What to work on ▸ Across the entries below, tally every line that holds the string "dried" and reply with the number only.

Extracted records ▸
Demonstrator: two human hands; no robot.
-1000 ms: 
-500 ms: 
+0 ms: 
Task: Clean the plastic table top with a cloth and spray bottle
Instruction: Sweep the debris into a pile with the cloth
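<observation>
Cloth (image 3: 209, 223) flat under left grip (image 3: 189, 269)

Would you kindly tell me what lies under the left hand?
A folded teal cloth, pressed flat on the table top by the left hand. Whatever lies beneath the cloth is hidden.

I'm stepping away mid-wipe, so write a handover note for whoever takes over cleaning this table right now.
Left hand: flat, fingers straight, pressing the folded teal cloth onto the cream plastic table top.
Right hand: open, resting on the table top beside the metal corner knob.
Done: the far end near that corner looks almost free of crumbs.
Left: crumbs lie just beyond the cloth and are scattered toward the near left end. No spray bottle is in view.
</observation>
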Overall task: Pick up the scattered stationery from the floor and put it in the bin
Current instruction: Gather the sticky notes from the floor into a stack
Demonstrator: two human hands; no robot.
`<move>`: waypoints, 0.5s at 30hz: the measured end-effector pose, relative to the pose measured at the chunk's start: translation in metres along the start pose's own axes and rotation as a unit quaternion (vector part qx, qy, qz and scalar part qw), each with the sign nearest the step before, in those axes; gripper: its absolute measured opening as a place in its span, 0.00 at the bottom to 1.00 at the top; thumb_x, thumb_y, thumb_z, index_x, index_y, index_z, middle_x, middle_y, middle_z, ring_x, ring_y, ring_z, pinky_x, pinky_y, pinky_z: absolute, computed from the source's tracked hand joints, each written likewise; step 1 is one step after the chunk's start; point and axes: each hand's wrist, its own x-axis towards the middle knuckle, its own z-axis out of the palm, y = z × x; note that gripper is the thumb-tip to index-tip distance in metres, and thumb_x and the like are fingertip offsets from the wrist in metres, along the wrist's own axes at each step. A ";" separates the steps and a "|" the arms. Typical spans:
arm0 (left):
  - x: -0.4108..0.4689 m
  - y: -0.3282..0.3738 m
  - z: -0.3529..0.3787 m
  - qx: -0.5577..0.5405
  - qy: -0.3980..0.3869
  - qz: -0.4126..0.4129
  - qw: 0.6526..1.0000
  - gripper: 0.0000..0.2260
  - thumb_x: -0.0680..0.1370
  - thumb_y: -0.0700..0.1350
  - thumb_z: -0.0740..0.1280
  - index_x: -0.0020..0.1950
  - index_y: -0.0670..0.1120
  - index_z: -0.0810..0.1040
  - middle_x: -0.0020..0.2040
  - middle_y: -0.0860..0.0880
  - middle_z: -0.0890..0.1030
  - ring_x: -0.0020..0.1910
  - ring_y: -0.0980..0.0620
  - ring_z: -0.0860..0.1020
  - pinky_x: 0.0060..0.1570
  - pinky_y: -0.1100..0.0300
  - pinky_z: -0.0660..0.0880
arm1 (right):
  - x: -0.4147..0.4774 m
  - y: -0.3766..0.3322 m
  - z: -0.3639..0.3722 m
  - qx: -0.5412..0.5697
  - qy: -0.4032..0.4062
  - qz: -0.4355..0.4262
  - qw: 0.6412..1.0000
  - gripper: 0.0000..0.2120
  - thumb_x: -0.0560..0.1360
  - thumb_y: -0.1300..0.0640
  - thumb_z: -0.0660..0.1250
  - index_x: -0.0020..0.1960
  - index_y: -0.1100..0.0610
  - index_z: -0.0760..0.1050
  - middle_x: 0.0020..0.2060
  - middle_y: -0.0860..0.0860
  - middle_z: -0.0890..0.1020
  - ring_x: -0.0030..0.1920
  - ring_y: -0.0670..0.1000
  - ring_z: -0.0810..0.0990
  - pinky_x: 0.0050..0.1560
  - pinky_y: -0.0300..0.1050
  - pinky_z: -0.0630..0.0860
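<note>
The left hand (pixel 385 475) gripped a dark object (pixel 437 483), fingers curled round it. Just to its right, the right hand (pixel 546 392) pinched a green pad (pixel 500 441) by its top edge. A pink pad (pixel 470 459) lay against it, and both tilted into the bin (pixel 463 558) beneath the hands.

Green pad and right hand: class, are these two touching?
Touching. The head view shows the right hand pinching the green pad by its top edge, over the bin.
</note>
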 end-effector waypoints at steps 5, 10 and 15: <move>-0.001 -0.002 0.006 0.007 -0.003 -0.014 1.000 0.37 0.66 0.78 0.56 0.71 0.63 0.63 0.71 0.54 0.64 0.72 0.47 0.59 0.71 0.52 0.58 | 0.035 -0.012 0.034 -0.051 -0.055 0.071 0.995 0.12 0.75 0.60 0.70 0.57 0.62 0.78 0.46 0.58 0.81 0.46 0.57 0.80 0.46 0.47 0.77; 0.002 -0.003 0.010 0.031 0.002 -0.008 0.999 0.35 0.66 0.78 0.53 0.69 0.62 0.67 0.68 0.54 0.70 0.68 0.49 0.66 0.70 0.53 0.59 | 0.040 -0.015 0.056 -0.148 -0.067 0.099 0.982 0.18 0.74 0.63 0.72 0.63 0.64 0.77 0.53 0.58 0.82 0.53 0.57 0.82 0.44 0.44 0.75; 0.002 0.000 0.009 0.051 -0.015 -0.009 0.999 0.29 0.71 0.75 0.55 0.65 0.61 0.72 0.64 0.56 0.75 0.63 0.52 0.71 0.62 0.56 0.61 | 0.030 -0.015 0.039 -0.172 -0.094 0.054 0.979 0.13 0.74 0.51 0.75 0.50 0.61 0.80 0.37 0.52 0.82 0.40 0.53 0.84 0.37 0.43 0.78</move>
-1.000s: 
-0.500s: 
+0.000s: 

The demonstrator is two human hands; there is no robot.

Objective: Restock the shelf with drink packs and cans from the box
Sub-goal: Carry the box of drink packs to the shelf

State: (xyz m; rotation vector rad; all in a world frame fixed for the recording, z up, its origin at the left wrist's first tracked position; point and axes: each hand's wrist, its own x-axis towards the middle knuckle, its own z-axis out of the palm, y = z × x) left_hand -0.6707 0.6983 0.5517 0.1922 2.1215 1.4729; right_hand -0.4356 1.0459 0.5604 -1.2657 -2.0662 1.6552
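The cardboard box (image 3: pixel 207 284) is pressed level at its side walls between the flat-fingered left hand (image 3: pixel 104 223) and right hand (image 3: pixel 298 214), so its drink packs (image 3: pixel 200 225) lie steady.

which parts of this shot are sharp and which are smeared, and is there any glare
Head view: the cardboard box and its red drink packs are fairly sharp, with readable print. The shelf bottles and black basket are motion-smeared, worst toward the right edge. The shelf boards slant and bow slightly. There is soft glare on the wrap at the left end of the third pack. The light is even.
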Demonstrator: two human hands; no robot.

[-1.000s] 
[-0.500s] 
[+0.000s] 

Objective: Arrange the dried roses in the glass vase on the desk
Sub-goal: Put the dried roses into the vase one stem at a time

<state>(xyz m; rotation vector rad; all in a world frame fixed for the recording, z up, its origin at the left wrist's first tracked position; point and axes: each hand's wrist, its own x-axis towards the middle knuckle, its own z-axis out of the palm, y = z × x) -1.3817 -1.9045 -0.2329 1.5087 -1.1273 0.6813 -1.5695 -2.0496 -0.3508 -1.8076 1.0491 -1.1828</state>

Reply ▸ 2